The problem:
Could you show all lines in the entries below that contain the string "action"?
[Entries shown Boundary: Start]
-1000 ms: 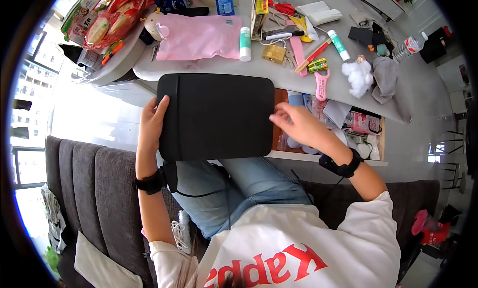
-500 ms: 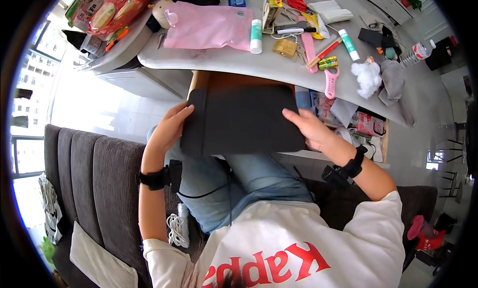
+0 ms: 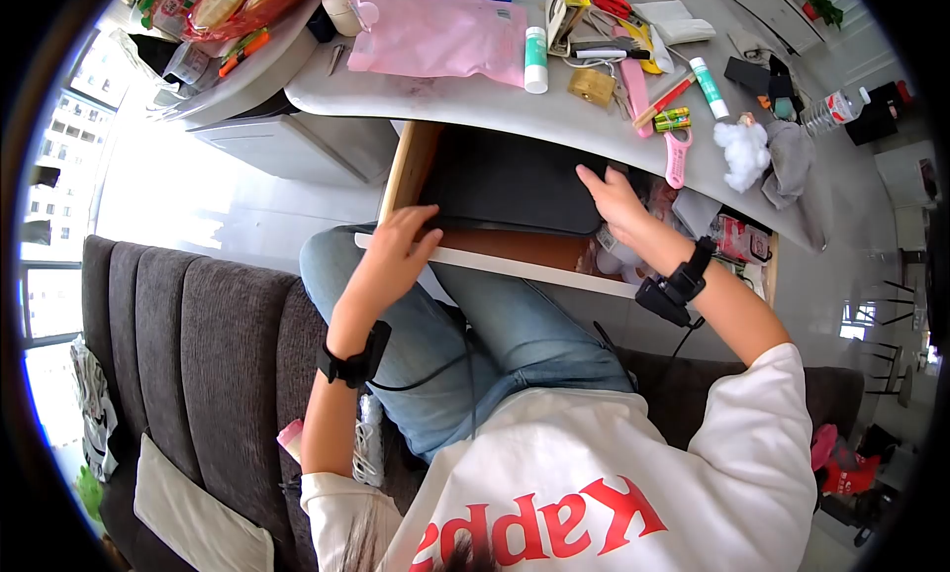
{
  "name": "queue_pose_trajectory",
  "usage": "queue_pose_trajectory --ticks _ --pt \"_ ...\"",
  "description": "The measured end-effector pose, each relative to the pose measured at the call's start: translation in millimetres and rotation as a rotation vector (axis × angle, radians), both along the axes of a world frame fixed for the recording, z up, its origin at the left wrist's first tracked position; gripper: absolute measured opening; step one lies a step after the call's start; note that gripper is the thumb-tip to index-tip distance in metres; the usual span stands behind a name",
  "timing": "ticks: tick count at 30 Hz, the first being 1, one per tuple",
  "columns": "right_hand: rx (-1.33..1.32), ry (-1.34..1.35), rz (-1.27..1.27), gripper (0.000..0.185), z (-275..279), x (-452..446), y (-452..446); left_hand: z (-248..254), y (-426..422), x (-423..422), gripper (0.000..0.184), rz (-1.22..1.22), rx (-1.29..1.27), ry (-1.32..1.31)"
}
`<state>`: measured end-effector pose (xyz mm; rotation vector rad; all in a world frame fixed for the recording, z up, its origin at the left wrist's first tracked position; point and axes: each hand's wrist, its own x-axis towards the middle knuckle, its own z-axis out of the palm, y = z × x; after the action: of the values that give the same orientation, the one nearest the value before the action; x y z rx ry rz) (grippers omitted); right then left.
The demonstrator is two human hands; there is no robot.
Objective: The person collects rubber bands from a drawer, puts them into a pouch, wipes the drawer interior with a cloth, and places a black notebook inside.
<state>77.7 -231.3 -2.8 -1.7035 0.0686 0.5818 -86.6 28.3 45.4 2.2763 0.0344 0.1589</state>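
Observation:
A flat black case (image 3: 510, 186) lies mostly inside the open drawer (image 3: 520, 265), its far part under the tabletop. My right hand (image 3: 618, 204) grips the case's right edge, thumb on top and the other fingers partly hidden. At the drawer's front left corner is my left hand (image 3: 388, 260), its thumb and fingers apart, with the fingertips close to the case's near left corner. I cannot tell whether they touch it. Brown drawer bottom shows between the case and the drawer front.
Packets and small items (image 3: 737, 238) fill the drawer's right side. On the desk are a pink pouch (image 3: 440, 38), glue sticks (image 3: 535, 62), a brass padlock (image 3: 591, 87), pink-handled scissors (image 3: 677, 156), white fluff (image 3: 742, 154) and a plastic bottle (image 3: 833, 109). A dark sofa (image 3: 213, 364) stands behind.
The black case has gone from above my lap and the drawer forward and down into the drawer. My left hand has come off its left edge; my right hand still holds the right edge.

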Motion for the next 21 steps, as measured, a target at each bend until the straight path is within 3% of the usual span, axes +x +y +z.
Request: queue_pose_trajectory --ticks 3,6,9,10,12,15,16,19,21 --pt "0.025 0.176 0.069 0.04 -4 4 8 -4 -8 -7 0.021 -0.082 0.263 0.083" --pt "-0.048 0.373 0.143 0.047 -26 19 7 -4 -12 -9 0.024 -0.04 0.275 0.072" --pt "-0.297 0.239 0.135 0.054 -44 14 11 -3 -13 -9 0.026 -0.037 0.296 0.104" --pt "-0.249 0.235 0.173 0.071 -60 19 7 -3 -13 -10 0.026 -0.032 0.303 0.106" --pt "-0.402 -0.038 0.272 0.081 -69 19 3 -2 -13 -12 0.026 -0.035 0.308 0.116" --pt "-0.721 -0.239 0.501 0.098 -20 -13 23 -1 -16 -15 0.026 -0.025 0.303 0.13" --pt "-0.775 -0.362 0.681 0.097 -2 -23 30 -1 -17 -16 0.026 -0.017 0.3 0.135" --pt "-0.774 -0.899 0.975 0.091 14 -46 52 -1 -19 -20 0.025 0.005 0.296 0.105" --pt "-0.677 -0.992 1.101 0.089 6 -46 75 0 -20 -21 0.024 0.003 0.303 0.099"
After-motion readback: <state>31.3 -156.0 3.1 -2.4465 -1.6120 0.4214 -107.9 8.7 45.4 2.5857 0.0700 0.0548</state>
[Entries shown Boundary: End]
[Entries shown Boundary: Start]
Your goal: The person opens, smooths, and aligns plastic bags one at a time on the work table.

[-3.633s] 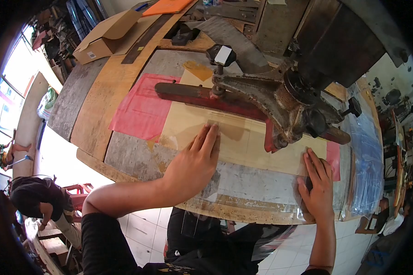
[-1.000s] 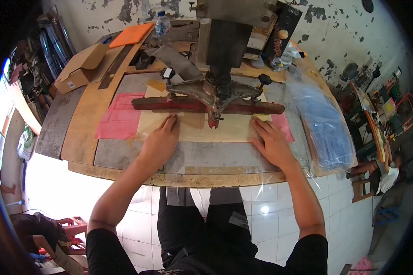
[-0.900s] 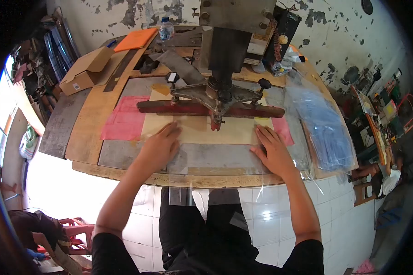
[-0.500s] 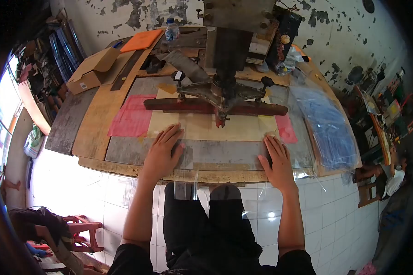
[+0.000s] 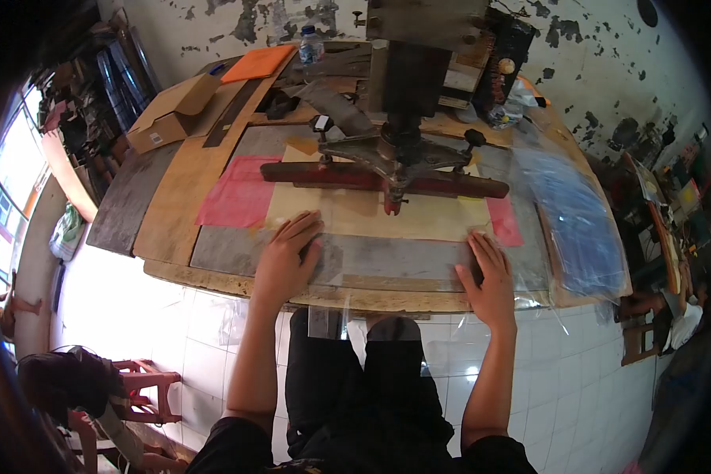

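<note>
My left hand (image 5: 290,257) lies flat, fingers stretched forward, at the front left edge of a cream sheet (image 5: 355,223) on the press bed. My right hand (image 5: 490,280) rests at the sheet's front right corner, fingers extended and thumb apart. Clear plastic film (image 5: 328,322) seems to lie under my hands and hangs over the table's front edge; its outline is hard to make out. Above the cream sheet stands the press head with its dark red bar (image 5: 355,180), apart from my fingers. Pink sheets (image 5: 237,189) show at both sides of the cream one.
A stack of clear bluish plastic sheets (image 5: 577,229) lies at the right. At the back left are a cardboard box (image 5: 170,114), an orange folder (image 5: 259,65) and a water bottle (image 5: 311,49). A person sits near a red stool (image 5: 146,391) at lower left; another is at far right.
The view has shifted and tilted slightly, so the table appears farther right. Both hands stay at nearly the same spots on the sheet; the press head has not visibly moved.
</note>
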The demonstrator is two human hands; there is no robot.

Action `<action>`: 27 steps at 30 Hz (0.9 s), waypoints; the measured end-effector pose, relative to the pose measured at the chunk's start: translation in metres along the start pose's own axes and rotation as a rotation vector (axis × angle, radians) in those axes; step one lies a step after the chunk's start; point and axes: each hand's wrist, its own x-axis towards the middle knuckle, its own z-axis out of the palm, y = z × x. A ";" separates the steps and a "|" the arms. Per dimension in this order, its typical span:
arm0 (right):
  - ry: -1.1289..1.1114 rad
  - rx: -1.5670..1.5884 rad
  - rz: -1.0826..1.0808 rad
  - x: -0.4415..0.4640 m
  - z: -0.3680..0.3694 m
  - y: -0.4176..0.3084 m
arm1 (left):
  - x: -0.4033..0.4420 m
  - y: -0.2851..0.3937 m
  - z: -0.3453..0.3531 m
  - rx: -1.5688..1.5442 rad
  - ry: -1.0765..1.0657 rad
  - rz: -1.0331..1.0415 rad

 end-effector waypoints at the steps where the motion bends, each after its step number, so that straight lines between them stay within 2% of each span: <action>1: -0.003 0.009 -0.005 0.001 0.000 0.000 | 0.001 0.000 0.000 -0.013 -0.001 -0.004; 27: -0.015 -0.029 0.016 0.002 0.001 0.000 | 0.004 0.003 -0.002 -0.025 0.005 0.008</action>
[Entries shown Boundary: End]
Solution:
`<state>`: measured end-effector pose (xyz mm; rotation vector rad; all in a world frame fixed for the recording, z up, its origin at the left wrist's first tracked position; point and axes: each hand's wrist, its own x-axis towards the middle knuckle, its own z-axis out of the palm, y = z × x; after the action: of the values that give the same orientation, the one nearest the value before the action; x y z rx ry rz) (grippers omitted); right then left.
Action `<action>`: 27 steps at 30 Hz (0.9 s), waypoints; the measured end-effector pose, relative to the pose measured at the chunk's start: translation in metres along the start pose's own axes and rotation as a rotation vector (axis × angle, radians) in those axes; step one lies a step after the chunk's start; point and axes: each hand's wrist, its own x-axis towards the middle knuckle, its own z-axis out of the palm, y = z × x. A ";" separates the steps and a "|" the arms. Per dimension in this order, its typical span:
 end-effector waypoints at the steps where the motion bends, each after its step number, so that straight lines between them stay within 2% of each span: <action>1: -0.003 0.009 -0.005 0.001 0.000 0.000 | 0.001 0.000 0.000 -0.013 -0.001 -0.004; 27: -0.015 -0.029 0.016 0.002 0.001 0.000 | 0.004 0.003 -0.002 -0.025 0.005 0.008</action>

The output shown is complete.